1

I have several models that I would like to compare their choices of important predictors over the same data set, Lasso being one of them. The data set I am using consists of census data with around a thousand variables that have been renamed to "x1", "x2" and so on for convenience sake (The original names are extremely long). I would like to report the top features then rename these variables with a shorter more concise name.

My attempt to solve this is by extracting the top variables in each iterated model, put it into a list, then finding the mean of the top variables in X amount of loops. However, my issue is I still find variability with the top 10 most used predictors and so I cannot manually alter the variable names as each run on the code chunk yields different results. I suspect this is because I have so many variables in my analysis and due to CV causing the creation of new models every bootstrap.

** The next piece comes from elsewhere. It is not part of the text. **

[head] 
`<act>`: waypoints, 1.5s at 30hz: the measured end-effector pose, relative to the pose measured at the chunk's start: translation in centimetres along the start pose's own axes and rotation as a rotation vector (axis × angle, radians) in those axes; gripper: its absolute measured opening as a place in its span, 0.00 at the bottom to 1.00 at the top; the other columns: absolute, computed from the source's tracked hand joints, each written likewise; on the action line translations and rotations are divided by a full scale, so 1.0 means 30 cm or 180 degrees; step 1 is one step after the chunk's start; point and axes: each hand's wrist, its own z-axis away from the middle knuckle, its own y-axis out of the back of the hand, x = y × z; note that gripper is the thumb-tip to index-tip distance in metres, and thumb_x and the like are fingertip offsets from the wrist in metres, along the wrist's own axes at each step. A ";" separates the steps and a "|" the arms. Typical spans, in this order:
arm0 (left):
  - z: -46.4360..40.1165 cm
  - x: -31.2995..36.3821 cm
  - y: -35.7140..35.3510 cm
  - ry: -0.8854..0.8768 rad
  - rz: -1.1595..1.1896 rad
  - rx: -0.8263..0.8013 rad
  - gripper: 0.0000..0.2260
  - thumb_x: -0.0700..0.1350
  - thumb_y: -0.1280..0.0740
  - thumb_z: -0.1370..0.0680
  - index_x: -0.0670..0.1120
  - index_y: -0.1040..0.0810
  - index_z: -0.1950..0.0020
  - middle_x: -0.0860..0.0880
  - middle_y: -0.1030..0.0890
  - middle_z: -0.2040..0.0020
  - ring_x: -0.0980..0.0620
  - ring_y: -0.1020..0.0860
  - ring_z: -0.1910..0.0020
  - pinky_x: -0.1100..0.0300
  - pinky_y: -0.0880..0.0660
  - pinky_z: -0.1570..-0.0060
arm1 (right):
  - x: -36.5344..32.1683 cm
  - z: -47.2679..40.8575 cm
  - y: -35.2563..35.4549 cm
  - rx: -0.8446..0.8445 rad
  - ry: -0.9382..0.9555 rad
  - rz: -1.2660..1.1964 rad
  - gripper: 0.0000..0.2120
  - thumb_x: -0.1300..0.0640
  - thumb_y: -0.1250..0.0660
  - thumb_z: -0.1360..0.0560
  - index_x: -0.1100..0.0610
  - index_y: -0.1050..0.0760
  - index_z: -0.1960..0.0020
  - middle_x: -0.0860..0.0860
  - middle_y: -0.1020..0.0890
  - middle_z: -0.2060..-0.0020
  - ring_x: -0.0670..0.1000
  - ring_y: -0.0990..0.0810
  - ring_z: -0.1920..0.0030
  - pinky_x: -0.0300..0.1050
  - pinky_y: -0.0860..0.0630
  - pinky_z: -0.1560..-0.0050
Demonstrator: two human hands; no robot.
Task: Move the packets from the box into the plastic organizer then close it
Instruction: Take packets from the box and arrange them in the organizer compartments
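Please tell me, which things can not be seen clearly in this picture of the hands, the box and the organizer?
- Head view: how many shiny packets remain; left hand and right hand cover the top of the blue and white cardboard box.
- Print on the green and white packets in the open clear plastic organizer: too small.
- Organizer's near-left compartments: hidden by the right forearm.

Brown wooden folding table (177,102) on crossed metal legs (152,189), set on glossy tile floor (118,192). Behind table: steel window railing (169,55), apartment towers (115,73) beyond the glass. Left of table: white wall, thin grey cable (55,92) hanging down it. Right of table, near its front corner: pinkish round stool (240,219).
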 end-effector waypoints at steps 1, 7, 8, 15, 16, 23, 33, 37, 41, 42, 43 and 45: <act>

For the sake of a simple example I used mtcars and will look for the top 3 most common predictors due to only having 10 variables in this data set.

library(glmnet)

data("mtcars") # Base R Dataset
df <- mtcars


topvar <- list()

for (i in 1:100) {
  
  # CV and Splitting
  
  ind <- sample(nrow(df), nrow(df), replace = TRUE)
  ind <- unique(ind)
  
  train <- df[ind, ]
  xtrain <- model.matrix(mpg~., train)[,-1]
  ytrain <- df[ind, 1]
  
  test <- df[-ind, ]
  xtest <- model.matrix(mpg~., test)[,-1]
  ytest <- df[-ind, 1]
  
  # Create Model per Loop
 
  model <- glmnet(xtrain, ytrain, alpha = 1, lambda = 0.2) 
                     
  # Store Coeffecients per loop
  
  coef_las <- coef(model, s = 0.2)[-1, ] # Remove intercept
  
  # Store all nonzero Coefficients
  
  topvar[[i]] <- coef_las[which(coef_las != 0)]
  
}

# Unlist 

varimp <- unlist(topvar)

# Count all predictors

novar <- table(names(varimp))

# Find the mean of all variables

meanvar <- tapply(varimp, names(varimp), mean)

# Return top 3 repeated Coefs

repvar <- novar[order(novar, decreasing = TRUE)][1:3]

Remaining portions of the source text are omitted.